Source code for stable_pretraining.callbacks.rankme

from typing import Iterable, Union

import torch
from lightning.pytorch import Callback, LightningModule, Trainer
from loguru import logger as logging

from .registry import log as _spt_log

from .queue import find_or_create_queue_callback



[docs]
class RankMe(Callback):
    """RankMe (effective rank) monitor using queue discovery.

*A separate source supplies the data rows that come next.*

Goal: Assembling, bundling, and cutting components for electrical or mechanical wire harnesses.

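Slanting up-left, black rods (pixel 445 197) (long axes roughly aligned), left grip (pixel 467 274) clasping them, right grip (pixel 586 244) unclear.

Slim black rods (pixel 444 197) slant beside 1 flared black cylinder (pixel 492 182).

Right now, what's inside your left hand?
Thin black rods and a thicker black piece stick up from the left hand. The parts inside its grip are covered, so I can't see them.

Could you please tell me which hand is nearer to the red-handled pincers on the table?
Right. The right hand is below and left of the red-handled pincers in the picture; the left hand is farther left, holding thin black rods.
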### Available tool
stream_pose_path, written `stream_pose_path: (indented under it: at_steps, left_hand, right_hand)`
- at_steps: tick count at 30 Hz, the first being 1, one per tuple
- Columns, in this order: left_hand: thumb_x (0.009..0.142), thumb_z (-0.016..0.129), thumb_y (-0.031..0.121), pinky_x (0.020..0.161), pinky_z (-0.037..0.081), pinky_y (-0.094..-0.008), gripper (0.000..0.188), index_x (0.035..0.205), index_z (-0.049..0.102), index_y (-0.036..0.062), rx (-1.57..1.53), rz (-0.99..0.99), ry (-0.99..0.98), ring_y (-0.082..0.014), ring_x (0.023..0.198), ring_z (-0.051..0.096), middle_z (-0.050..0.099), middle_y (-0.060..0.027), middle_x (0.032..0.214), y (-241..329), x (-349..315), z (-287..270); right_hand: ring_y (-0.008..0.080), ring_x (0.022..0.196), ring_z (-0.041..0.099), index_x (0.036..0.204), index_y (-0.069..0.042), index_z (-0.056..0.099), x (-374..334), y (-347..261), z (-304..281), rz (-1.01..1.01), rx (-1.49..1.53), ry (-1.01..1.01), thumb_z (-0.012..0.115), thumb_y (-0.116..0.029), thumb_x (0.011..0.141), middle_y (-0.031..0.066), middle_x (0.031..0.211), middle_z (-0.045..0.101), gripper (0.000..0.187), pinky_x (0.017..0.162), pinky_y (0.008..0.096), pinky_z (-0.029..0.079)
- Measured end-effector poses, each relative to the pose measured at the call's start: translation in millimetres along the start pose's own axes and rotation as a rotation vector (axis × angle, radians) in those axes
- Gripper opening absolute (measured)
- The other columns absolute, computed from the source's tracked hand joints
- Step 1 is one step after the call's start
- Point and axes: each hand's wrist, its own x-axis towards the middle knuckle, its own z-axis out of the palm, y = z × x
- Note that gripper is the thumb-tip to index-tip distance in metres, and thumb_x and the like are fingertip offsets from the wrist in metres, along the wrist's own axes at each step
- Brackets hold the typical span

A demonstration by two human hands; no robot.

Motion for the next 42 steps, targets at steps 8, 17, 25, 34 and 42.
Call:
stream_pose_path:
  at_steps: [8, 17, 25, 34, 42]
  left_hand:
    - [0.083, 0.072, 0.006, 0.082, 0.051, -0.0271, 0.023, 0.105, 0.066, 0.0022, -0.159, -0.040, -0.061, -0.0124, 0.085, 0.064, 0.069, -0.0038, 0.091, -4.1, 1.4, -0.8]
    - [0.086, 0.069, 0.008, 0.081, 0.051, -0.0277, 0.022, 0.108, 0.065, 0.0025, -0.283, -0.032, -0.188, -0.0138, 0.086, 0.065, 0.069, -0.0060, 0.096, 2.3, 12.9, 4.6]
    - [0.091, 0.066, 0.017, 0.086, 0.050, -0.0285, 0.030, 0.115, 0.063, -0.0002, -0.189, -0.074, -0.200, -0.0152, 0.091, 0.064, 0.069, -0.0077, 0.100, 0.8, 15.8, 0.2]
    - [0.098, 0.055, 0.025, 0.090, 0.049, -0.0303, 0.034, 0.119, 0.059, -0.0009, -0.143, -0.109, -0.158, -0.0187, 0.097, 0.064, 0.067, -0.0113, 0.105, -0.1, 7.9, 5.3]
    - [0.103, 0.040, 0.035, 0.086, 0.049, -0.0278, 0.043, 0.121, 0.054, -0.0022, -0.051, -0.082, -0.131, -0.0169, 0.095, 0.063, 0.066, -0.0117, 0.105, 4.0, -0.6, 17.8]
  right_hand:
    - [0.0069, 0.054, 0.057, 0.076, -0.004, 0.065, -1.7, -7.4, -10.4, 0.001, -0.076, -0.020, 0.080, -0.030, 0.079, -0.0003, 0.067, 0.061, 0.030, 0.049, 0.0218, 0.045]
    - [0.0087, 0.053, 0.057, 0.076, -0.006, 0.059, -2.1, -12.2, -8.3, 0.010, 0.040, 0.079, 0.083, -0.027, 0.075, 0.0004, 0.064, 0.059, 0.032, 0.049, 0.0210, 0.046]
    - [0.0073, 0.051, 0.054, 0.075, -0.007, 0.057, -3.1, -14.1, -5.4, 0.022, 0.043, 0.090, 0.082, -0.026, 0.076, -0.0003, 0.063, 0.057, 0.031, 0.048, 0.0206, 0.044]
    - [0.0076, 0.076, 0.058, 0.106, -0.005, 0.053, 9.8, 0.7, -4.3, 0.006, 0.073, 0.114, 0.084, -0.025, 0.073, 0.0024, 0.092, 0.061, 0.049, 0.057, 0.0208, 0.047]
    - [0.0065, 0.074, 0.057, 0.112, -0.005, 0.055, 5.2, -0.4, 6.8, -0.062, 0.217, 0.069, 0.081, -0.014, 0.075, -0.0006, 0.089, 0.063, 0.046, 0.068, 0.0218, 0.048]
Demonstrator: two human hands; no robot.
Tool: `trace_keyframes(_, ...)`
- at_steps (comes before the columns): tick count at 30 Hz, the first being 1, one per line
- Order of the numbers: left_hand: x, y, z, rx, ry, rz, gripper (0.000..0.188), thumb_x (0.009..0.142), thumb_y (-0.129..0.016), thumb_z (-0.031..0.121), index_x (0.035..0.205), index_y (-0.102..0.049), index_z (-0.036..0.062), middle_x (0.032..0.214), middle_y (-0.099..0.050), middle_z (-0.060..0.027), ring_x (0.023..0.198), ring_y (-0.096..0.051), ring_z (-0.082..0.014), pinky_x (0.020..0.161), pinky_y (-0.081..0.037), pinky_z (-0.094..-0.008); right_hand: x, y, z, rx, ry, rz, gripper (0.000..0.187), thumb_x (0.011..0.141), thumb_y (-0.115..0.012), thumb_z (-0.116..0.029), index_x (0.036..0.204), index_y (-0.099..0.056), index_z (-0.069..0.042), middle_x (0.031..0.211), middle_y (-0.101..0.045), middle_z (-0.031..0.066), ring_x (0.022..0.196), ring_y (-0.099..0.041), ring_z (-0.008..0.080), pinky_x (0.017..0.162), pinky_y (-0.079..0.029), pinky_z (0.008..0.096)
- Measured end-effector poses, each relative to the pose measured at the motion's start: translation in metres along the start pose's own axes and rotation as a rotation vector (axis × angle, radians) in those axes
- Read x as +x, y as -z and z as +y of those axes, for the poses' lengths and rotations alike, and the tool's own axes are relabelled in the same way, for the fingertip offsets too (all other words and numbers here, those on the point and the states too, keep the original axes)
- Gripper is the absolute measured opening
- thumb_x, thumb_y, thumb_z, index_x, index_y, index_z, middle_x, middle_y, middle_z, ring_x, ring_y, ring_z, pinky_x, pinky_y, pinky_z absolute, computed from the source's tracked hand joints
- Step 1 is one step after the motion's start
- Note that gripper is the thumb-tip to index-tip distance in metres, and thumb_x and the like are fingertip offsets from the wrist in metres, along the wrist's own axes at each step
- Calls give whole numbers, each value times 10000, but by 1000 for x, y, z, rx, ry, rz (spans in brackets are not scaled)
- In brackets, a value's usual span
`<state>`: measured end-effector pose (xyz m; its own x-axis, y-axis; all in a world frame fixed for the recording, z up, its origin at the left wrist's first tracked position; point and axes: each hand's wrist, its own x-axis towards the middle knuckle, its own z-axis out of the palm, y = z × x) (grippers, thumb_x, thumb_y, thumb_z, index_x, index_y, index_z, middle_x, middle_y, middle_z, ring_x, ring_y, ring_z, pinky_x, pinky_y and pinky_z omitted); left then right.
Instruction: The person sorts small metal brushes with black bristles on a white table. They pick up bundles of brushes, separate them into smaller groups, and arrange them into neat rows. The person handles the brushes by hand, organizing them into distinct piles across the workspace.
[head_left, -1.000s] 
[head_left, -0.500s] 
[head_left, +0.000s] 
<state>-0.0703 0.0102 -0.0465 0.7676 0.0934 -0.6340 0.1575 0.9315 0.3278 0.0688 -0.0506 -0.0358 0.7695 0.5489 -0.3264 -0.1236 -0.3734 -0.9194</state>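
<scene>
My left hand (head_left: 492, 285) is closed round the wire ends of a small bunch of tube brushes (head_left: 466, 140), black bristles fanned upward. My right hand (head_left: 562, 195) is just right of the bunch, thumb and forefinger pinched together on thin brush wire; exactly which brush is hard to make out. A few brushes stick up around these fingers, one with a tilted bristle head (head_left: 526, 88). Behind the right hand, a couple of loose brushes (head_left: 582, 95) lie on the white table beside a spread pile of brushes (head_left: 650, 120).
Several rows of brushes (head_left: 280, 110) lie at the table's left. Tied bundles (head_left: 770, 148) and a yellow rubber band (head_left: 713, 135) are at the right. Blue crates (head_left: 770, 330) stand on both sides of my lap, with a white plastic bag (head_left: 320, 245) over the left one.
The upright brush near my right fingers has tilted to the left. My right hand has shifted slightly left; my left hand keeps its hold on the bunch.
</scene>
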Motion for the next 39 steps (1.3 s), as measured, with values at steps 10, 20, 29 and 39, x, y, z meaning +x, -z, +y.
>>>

    RankMe measures the effective rank of feature representations by computing
    the exponential of the entropy of normalized singular values. This metric
    helps detect dimensional collapse in self-supervised learning.

    Args:
        name: Unique name for this callback instance. Used for logging and metric keys.
        target: Key in the batch dict containing the feature embeddings to monitor.
        queue_length: Size of the circular buffer for caching embeddings across
            validation batches. Larger values give a more representative estimate.
        target_shape: Shape of the target embeddings — either a single int (e.g.,
            ``768``) or a sequence whose product is used (e.g., ``(16, 48)``).
        verbose: If ``True``, log entropy, top singular value, and condition number
            in addition to the RankMe score. ``None`` inherits the global ``spt``
            verbosity setting.
    """

    def __init__(
        self,
        name: str,
        target: str,
        queue_length: int,
        target_shape: Union[int, Iterable[int]],
        verbose: bool = None,
    ) -> None:
        super().__init__()

        if isinstance(target_shape, (list, tuple)):
            if len(target_shape) == 1:
                target_shape = target_shape[0]
            else:
                target_shape = int(torch.prod(torch.tensor(target_shape)))

        self.name = name
        self.target = target
        self.queue_length = queue_length
        self.target_shape = target_shape
        from .utils import resolve_verbose

        self.verbose = resolve_verbose(verbose)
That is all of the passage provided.